The code takes raw data from triaxial accelerometers worn by participants who performed the countermovement jump (CMJ) with or without arm swing. The data files are annoymised and were prepared separately, grouped by sensor anatomical location and jump type. The peak power output was calculated from the vertical ground reaction force data using standard methods. Functional Principal Component Analysis (FPCA) extracts the features from the smoothed acceleration curves. The FPC scores serve as inputs to the machine learning models. See https://www.psych.mcgill.ca/misc/fda/
Nested cross validation is employed to select the models (parameters) and estimate their generalised predictive error on unseen data drawn from the same distribution. For model selection, a novel optimisation procedure is implemented based on a constrainted random search of parameter values generating observations from the model. The procedure finds the global optimum of a surrogate model using Particle Swarm Optimisation. The surrogate model is based on a Gaussian Process. The estimate of a selected model is based on Monte Carlo cross validation. The modelling procedure is highly flexible with around 40 different parameters. The parameters govern the choice of sensor data set, model type, hyperparameter values, time windows, functional smoothing, feature selection and data augmentation methods. The whole modelling procedure, including all these elements, is subject to optimisation and nested cross validation, not just the model itself.

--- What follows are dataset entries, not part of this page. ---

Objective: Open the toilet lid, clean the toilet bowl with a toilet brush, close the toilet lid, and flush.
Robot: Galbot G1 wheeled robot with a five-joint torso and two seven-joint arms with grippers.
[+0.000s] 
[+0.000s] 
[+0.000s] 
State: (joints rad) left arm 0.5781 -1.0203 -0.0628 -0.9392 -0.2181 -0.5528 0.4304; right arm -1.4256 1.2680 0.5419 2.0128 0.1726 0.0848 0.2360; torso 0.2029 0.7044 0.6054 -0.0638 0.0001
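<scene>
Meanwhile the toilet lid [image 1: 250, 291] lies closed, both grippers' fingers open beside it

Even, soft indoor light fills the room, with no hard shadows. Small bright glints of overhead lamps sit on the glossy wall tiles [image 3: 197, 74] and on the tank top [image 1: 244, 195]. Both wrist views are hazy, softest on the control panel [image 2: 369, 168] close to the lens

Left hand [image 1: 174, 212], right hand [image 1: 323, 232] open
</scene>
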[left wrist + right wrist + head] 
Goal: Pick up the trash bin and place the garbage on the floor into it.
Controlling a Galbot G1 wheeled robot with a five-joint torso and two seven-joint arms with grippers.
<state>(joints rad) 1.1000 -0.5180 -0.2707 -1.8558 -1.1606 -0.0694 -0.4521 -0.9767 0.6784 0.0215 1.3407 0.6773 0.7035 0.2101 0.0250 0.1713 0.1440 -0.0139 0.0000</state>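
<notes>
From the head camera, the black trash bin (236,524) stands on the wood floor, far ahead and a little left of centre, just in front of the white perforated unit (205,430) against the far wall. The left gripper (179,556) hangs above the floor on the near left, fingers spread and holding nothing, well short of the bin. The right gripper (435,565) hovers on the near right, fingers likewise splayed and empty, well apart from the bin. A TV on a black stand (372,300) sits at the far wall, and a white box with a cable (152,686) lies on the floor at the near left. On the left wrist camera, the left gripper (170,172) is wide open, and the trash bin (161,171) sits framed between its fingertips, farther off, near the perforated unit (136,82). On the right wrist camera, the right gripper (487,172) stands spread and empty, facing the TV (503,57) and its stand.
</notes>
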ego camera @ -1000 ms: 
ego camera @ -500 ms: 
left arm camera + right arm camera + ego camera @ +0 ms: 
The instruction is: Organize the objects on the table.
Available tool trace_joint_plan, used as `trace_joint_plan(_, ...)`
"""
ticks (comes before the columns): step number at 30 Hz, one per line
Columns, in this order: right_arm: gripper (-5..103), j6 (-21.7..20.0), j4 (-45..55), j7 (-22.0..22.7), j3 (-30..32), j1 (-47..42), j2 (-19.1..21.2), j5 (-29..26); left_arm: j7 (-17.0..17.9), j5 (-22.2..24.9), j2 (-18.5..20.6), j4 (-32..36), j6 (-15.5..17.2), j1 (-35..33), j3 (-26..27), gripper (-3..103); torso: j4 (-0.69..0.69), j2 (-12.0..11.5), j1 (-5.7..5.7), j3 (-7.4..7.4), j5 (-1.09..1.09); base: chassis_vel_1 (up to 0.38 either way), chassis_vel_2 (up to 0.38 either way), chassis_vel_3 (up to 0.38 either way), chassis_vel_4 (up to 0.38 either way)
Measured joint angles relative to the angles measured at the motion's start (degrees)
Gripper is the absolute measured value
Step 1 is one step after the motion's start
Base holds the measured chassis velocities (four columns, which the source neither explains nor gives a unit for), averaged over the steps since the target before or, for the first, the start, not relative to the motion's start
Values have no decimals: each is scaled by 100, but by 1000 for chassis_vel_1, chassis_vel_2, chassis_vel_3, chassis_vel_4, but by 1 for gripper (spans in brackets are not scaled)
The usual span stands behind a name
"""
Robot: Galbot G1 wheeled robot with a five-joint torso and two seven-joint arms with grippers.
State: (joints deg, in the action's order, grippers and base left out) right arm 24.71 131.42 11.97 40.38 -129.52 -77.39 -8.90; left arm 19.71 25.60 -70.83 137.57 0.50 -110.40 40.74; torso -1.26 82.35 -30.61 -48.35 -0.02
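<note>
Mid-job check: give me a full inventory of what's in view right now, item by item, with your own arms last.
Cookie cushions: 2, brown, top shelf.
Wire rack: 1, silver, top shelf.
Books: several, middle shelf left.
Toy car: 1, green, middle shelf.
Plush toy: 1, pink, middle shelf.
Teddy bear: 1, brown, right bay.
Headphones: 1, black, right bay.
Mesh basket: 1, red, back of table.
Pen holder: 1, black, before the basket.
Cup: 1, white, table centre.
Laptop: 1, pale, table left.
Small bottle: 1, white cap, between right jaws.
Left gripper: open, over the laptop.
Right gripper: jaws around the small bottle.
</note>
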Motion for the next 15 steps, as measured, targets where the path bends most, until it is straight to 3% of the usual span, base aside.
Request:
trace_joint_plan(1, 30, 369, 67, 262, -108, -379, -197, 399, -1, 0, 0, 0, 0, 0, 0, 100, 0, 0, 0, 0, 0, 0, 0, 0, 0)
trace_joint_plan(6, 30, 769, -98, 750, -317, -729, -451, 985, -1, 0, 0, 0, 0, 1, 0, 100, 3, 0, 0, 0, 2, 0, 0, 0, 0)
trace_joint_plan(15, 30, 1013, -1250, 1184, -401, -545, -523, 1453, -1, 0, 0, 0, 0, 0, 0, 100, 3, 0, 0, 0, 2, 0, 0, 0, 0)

Prerequisites Latest version of MATLAB:
- Communications Toolbox
- Deep Learning Toolbox
- Global Optimization Toolbox
- Optimization Toolbox
- Signal Processing Toolbox
- Statistics and Machine Learning Toolbox
Functional Principal Component Analysis Library for MATLAB:
Key Files
Top level:
- accAnalysis3.m: main script that reads data files, sets parameters, prepares data structures, calls the functions to perform the analysis
- gridSearch.m: performs a grid search for one or two specified parameters
- randomSearch.m: performs the novel optimisation procedure based on a random search at its heart (used extensively in the thesis)
- modelContourPlot.m: produces the surrogate model plots
Accelerometer Function
- accModelRun.m: accelerometer model (AM) function which performs all data preprocessing, augmentation, registration, partitioning prior to an inner cross validation loop in which the models are fitted
Partitioning
- partitionData.m: partitions the data set according to the specified method: K-Fold CV, Monte Carlo CV, Bootstrap, Leave One Out (by trial or by participant)
Data Preprocessing
- signalTransforms.m: pads out the variable-length time series to a standard specified length, including calculating the resultant if 1D or rotational transformations if 3D
- signalFDA.m: converts time series into smooth functions using FDA library routines
- deriveAccCurves.m: generate transformed curves, either through time derivatives or integrals, including the pseudo power curves
Curve Registration
- findACClandmarks.m: locates the landmarks for each accelerometer curve (two pseudo power maxima)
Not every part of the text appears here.